__Collection entries__.
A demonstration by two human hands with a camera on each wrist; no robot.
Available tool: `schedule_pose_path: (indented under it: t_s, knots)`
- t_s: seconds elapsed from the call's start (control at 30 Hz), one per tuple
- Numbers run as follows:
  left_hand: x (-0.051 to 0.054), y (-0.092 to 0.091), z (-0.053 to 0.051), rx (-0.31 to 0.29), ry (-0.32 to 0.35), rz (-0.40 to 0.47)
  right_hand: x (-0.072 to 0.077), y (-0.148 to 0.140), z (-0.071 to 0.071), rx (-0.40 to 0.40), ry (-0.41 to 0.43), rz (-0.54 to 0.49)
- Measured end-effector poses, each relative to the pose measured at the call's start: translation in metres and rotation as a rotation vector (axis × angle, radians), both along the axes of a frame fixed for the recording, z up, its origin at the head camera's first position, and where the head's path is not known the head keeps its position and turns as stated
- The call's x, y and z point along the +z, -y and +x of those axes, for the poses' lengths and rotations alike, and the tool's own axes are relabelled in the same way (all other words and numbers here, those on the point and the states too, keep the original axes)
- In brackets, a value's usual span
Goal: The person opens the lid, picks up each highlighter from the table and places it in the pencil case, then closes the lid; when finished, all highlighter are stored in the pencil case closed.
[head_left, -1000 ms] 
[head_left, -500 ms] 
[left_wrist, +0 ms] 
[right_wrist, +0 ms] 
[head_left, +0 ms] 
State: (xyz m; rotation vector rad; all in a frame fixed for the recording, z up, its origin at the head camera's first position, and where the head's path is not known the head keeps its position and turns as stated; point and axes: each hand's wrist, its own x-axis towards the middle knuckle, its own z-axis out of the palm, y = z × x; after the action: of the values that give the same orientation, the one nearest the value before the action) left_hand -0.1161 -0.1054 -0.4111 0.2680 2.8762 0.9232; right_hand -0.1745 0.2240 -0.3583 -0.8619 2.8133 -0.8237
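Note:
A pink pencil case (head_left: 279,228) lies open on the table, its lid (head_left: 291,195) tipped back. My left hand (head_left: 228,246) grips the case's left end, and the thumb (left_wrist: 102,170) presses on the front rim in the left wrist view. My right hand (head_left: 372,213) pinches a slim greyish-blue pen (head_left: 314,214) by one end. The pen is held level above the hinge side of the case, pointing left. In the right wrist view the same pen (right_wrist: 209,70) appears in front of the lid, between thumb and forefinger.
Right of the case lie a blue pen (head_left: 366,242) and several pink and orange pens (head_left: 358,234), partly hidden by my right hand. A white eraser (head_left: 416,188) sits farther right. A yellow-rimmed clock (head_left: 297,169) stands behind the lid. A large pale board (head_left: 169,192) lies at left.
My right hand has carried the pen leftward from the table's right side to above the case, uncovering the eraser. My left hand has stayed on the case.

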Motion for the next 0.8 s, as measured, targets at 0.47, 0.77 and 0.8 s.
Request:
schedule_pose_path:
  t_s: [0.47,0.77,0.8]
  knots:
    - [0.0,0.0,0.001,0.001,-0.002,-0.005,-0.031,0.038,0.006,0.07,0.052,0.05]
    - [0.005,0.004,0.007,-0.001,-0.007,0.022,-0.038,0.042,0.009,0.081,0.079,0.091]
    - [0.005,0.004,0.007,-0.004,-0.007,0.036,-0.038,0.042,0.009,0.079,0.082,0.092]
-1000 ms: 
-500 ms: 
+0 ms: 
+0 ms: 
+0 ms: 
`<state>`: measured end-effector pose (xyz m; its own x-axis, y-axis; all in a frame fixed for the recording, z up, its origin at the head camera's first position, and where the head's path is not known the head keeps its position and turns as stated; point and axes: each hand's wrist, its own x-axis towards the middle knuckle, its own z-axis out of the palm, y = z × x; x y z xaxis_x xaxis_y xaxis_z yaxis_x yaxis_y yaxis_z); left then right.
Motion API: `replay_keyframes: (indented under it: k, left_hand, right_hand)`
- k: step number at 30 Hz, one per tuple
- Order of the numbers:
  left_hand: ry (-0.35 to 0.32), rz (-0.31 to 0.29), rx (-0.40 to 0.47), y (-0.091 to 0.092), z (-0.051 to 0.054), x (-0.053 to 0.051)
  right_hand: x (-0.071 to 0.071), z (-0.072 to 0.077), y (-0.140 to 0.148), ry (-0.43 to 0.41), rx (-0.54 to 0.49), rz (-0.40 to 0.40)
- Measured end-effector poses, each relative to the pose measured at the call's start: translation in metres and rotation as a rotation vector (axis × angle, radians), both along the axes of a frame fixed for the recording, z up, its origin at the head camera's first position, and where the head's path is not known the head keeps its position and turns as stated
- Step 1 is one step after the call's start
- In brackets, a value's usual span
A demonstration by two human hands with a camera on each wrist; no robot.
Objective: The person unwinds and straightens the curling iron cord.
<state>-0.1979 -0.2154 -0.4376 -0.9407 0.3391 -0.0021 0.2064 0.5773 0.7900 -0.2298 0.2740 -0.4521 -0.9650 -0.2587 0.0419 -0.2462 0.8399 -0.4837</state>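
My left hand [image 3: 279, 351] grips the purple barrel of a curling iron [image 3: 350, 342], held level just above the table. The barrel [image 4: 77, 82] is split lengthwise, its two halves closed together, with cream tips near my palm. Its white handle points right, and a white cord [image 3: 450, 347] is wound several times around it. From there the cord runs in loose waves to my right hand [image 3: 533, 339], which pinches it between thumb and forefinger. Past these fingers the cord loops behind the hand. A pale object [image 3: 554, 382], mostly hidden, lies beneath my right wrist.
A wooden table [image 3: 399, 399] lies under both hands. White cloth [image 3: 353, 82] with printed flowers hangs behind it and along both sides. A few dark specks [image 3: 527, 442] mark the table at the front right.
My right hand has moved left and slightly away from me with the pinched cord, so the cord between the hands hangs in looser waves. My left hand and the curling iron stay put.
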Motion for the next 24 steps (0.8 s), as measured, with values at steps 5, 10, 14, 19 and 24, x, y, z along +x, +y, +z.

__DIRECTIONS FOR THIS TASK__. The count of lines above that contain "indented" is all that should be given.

__SOLUTION__. 2